(How to complete this task) Consider the entries given below. Count the lines that include "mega" and give only the count.

*** Data to process ***

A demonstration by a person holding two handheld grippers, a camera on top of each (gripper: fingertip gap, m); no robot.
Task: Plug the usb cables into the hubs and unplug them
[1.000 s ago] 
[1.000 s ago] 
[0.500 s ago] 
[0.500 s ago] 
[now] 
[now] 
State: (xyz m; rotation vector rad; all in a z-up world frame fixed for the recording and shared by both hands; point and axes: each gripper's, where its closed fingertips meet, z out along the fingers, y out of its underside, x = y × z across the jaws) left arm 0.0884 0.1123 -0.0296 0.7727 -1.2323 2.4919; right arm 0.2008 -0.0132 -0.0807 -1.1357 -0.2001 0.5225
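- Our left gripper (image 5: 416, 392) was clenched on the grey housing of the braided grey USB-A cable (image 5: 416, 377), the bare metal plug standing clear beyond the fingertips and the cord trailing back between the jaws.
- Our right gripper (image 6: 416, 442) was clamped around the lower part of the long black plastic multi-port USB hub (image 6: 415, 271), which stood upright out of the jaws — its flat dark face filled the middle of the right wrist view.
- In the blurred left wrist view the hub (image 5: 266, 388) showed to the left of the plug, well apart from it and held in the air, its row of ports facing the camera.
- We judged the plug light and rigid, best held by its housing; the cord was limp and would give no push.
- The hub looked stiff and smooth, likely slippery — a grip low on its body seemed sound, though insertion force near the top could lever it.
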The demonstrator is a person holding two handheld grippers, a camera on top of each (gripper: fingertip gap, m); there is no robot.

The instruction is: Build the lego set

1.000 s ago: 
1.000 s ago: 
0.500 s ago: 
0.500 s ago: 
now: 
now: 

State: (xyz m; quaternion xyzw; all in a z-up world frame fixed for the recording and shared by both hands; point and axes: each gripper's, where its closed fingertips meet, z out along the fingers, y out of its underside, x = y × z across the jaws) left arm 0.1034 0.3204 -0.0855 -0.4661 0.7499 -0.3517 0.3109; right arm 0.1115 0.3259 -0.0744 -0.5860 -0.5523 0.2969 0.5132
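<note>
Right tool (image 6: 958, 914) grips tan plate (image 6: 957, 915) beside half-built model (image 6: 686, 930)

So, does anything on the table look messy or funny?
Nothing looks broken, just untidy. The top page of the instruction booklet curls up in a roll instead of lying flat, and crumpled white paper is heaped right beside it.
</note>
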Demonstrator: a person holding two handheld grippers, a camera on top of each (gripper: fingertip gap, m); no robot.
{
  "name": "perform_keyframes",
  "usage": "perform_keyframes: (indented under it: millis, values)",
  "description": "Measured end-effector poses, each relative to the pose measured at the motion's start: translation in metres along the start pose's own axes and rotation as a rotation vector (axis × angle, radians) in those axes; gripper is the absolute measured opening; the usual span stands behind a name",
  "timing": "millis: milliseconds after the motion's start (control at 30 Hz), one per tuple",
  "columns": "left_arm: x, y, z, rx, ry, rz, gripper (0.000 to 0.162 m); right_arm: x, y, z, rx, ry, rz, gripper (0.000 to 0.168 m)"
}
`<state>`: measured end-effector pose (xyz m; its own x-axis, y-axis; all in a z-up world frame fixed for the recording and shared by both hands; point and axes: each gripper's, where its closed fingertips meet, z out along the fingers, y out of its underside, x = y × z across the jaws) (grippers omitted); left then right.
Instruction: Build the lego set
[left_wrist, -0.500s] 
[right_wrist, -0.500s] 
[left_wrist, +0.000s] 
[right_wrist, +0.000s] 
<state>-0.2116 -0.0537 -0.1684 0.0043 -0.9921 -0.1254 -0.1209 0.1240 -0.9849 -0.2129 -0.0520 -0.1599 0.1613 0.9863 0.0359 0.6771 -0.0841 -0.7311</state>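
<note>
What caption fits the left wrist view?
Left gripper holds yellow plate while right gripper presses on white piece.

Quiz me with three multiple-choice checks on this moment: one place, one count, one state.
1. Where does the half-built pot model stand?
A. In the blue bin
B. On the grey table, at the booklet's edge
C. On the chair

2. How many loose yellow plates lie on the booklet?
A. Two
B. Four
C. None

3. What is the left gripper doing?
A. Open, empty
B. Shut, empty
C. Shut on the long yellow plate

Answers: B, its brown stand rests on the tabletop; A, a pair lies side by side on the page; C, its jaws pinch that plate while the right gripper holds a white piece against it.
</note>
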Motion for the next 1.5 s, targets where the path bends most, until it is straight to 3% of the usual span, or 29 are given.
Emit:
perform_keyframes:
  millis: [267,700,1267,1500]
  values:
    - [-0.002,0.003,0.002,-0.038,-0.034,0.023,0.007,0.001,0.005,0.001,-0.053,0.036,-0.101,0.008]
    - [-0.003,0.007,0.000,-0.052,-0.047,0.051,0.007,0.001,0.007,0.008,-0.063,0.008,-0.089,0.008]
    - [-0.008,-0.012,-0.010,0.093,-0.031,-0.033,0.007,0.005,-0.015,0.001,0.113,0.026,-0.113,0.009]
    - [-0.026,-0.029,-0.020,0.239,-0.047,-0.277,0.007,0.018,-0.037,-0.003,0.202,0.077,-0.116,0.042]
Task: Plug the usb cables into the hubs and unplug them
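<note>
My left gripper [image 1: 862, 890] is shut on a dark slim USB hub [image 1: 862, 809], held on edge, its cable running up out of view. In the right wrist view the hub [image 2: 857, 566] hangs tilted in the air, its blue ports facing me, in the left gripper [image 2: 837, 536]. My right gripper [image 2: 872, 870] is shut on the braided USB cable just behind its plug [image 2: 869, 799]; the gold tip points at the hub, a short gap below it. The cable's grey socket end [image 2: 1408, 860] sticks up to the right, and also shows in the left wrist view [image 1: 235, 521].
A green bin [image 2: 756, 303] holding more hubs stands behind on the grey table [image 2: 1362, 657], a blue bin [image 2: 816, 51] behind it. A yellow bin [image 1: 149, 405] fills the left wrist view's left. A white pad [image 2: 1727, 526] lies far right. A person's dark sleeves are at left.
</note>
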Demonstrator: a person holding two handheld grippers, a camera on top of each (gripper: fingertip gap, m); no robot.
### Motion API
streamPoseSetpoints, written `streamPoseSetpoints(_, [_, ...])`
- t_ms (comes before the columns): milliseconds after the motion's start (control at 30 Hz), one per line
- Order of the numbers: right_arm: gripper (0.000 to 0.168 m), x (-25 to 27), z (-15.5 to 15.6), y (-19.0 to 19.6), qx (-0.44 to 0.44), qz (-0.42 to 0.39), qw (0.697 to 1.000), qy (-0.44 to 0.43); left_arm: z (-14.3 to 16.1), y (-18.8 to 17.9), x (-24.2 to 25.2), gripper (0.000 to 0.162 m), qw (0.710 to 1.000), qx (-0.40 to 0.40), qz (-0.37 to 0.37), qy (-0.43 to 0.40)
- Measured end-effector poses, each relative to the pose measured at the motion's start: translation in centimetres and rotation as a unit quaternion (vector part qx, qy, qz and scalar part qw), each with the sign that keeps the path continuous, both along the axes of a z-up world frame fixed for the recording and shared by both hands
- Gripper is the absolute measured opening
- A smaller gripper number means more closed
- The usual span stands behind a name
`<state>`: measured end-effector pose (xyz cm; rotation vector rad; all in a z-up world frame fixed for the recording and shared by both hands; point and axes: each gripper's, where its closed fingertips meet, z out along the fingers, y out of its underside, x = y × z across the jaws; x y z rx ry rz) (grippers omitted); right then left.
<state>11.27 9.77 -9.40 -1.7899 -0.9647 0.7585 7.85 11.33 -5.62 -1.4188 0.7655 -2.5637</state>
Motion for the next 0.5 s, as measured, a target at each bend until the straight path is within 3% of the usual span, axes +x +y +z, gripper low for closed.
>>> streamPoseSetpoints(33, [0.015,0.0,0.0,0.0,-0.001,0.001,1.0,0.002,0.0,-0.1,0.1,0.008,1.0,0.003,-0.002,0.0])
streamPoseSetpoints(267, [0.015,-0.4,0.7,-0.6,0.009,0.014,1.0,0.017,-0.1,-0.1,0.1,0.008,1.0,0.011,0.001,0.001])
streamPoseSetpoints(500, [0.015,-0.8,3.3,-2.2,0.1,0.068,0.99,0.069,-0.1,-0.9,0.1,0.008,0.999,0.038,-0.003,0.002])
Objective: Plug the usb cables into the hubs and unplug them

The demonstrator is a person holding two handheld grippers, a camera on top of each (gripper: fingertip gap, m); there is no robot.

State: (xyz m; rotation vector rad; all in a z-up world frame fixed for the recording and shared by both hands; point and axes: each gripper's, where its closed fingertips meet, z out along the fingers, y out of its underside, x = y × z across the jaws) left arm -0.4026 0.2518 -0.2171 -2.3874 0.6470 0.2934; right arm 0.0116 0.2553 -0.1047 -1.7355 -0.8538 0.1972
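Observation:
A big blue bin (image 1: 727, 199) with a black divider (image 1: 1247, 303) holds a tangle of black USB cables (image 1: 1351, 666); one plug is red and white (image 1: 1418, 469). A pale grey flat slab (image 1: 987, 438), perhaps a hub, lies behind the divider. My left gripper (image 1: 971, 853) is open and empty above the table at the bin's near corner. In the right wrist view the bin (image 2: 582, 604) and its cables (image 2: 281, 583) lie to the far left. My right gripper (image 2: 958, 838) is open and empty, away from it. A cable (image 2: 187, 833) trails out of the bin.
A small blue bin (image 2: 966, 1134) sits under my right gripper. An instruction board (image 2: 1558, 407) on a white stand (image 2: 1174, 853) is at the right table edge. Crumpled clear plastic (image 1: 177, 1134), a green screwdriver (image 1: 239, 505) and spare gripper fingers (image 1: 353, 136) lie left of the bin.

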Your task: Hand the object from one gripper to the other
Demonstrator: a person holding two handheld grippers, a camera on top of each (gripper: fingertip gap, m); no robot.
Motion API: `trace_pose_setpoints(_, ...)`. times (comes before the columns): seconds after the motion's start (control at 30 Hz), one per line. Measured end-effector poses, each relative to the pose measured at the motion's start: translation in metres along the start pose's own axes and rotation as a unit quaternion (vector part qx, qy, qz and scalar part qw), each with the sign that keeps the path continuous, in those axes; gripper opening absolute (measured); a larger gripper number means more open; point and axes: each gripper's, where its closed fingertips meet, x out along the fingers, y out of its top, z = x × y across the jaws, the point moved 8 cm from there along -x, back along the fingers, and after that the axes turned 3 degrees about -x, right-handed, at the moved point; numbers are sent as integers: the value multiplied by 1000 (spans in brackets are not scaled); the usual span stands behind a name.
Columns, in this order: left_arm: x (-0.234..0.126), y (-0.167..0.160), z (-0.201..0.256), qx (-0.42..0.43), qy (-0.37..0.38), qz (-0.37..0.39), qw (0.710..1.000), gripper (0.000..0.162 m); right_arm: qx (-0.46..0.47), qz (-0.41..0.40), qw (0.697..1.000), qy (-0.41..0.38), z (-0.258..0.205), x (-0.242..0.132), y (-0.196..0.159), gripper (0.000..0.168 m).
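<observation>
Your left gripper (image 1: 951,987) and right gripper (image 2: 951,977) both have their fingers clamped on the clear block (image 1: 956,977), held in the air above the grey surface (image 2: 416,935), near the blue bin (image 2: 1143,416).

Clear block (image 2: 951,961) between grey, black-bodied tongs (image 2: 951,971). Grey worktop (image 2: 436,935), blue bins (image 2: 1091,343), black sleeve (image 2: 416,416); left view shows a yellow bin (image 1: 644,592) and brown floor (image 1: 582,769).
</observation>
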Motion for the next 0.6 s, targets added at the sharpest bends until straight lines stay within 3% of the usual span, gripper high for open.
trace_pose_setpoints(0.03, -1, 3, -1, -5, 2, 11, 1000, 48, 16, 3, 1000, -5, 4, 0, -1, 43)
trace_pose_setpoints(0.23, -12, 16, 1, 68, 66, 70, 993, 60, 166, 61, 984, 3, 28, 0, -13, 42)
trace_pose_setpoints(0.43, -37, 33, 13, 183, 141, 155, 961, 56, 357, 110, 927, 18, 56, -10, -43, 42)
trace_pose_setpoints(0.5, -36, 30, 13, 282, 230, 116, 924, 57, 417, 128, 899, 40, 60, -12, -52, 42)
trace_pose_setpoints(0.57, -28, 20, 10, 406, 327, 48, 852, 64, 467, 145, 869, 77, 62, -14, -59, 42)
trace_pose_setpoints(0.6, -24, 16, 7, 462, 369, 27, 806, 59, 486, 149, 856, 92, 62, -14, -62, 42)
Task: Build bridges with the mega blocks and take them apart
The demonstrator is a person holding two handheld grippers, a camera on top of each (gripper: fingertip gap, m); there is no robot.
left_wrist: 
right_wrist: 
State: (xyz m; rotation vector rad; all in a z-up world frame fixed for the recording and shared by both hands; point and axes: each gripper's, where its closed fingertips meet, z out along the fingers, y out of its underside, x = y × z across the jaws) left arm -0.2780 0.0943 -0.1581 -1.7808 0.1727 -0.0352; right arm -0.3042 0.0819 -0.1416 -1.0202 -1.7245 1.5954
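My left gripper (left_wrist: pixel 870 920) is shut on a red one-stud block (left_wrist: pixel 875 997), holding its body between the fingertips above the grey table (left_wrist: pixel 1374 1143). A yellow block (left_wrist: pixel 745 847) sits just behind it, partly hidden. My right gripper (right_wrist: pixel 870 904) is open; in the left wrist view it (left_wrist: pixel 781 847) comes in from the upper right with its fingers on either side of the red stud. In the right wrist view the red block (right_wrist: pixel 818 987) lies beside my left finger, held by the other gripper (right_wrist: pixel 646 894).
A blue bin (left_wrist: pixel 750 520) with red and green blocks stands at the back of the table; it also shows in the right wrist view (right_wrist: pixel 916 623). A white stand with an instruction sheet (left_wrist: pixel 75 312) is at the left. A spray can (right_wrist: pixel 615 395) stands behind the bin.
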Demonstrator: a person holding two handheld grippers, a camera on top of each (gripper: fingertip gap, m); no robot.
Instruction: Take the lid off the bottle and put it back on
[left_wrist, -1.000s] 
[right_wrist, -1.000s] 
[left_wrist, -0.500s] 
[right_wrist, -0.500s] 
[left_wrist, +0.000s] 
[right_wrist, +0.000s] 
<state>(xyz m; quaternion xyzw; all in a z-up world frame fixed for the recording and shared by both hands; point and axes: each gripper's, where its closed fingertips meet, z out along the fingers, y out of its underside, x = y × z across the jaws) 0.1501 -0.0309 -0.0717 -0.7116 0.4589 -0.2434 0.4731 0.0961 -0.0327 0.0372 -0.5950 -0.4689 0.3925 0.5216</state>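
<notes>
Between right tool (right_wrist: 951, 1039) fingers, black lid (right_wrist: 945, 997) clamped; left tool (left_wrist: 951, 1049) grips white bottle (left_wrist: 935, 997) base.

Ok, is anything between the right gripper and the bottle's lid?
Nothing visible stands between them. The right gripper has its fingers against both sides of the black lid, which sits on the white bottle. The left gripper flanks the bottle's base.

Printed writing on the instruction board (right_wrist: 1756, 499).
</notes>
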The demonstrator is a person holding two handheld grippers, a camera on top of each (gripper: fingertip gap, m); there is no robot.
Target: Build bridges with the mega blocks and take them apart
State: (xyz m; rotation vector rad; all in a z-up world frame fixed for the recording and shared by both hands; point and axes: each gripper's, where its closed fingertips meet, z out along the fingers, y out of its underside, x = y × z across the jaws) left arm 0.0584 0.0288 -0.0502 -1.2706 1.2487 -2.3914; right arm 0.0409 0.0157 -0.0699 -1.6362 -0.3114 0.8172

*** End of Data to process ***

(Worked solution) 2